Lampard was hired with a different brief to his recent predecessors at Chelsea: to start building a younger team to challenge in the longer term. He did that last season with the emergence of Reece James, Mason Mount and Tammy Abraham, securing Champions League qualification and reaching the FA Cup final. This season, with the additions of Edouard Mendy, Thiago Silva, Ben Chilwell, Kai Havertz, Hakim Ziyech and Timo Werner, far more is expected results-wise. After a sloppy start, with far too many goals conceded, the past six weeks have brought a distinct improvement in what they are doing both in and out of possession.

Rangers’ progress under Gerrard is undeniable. It hasn’t come cheap — the wage bill has increased significantly through the expansion of the squad and the building of a support staff that is colossal by Scottish standards — but they look like a real team now. In 21 games in all competitions this season, they have won 18 and drawn three. They are 11 points clear at the top of the Premiership and, although Celtic have two games in hand, Rangers are now widely regarded as favourites.

Celtic are in a turbulent state right now, but, for Rangers, this is far from a case of standing still and catching up with a target that is going backwards. By just about every metric, they are improving under Gerrard. In 15 Premiership games this season, they have scored 41 goals and conceded just three.

That will, of course, invite familiar questions about the quality of the Premiership, but Rangers’ results in European competition under Gerrard merit recognition and praise. In July 2017, under the more experienced Pedro Caixinha, they were knocked out of the Europa League by Progres Niederkorn, of Luxembourg, in qualifying. Since then, they have played 38 Europa League matches under Gerrard, losing just five and keeping 20 clean sheets. Their draws away to Villarreal, Benfica and Porto have been characterised by a level of tactical discipline that few imagined would be a defining feature of Gerrard’s management style.

Rangers might now be seen as the perfect first job for Gerrard, in much the same way as it was for Graeme Souness in 1986, but it was far from an easy one. It is a tough gig, trying to drag the club onwards and upwards at a time when it seemed to be weighed down not just by its past — both glorious and more recently traumatic — but by Celtic’s continuing domination of Scottish football. Appraisals of Gerrard will be far less positive if Celtic end up celebrating 10 in a row next May, but the former Liverpool captain can currently be said to be raising standards, rather than merely meeting them at a club that was crying out for strong leadership.

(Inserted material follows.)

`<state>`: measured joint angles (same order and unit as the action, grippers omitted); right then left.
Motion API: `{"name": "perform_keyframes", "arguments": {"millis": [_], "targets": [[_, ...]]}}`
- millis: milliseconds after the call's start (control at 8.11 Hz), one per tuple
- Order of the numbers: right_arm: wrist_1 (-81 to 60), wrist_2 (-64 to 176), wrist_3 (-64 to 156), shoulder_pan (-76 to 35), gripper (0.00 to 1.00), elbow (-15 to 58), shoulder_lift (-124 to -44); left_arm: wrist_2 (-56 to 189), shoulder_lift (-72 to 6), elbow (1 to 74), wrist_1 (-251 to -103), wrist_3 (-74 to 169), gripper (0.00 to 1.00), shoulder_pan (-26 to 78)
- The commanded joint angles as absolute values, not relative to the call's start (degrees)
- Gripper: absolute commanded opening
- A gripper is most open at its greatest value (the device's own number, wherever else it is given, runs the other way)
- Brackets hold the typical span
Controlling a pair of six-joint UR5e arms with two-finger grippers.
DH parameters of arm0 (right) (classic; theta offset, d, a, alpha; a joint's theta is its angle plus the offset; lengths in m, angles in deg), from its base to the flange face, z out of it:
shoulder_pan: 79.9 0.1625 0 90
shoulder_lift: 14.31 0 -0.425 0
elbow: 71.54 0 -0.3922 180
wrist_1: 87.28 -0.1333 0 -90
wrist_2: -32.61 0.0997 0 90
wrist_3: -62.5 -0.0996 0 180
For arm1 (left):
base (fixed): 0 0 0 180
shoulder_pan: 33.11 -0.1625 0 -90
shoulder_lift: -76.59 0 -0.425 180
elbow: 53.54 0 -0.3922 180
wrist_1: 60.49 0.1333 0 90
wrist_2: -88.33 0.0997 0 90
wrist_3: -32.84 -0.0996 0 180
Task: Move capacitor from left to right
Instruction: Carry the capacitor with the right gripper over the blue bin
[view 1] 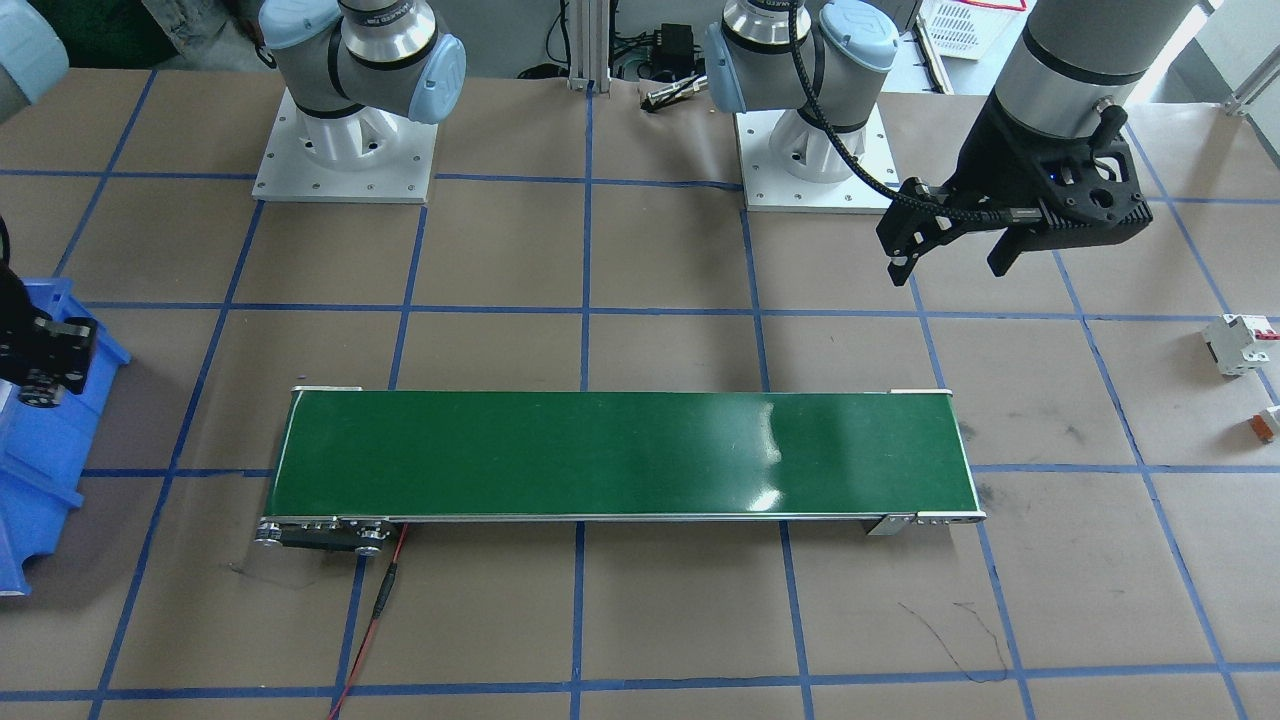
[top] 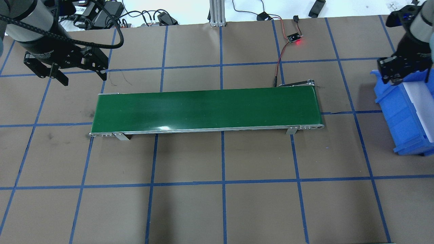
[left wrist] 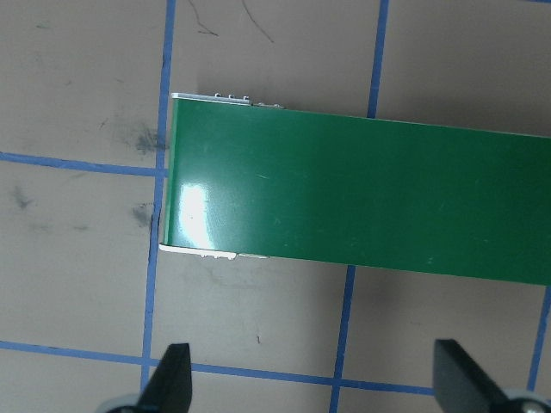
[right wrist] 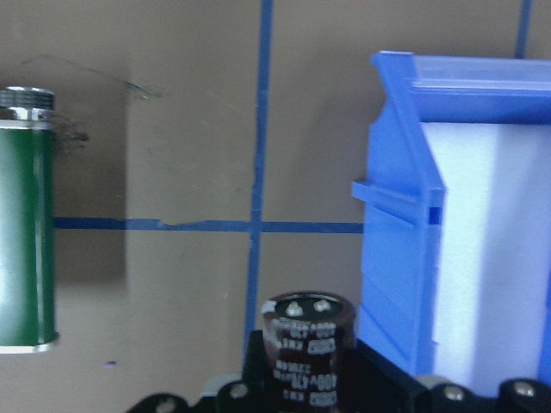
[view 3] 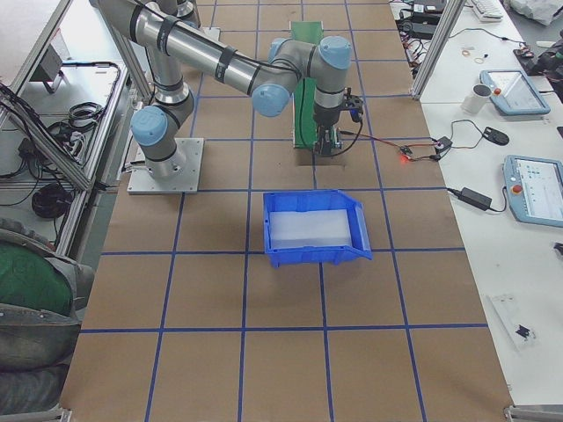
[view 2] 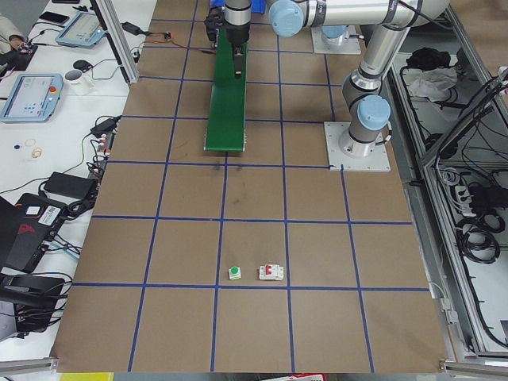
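Jaws first: the left gripper (top: 83, 77) is spread wide with nothing between its fingertips (left wrist: 176, 374). It hangs over bare table at about 10 o'clock from the left end of the green conveyor belt (top: 206, 108) in the overhead view. The right gripper (top: 395, 77) looks clamped on the capacitor (right wrist: 308, 344). The right wrist view shows a dark little can with white print sitting bottom centre, wedged in the black gripper body. I can't pick it out in any of the wider shots, it's too small. Its long axis runs 6 to 12 o'clock in that wrist picture, so I'd guess it's roughly in line with the fingers, end face pointing away from the wrist. The bit that matters is that the blue bin (right wrist: 396, 258) sits at 2 to 3 o'clock from the capacitor, near wall just beside it and pale liner further over. From overhead the gripper is at the bin's (top: 403, 115) 11 o'clock corner, right at the rim, not clearly over the inside. So my read is the part is already over on the right side, and what's left is a short nudge toward 3 o'clock and a release. It's the right arm's job, since the left one is well apart at the other end of the belt. The white breaker (view 1: 1240, 343) with red tabs is way off on the left side too.
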<state>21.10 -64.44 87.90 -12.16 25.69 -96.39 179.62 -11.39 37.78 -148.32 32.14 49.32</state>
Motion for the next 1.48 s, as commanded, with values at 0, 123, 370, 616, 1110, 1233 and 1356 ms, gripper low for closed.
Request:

Chelsea isn’t an easy gig either. A succession of experienced and highly qualified coaches have pitched up at Stamford Bridge and achieved far better results than Lampard in the short term, but they have usually done so without showing the slightest inclination to integrate academy players into the first team. Lampard, his hand forced to some extent by last season’s FIFA transfer ban, was willing to put his credibility at stake to look beyond short-term results in year one. These are early days in year two, but the way James, Mount and Abraham are combining with new arrivals such as Chilwell, Ziyech and Werner reflects well on his ability to manage a group as well as his planning.

It wasn’t always clear last season what Lampard’s Chelsea was meant to look like. It seems much clearer now, with a more solid-looking rearguard but also a strong emphasis on defending from the front. If you go back to the principles Lampard set out when he took over at Derby — an emphasis on young players, a desire to stretch and over-run opponents with a creative, high-energy game — they are immediately apparent in the way Chelsea are playing now. That is not always the case with those managers who tell you to embrace and believe in their philosophy.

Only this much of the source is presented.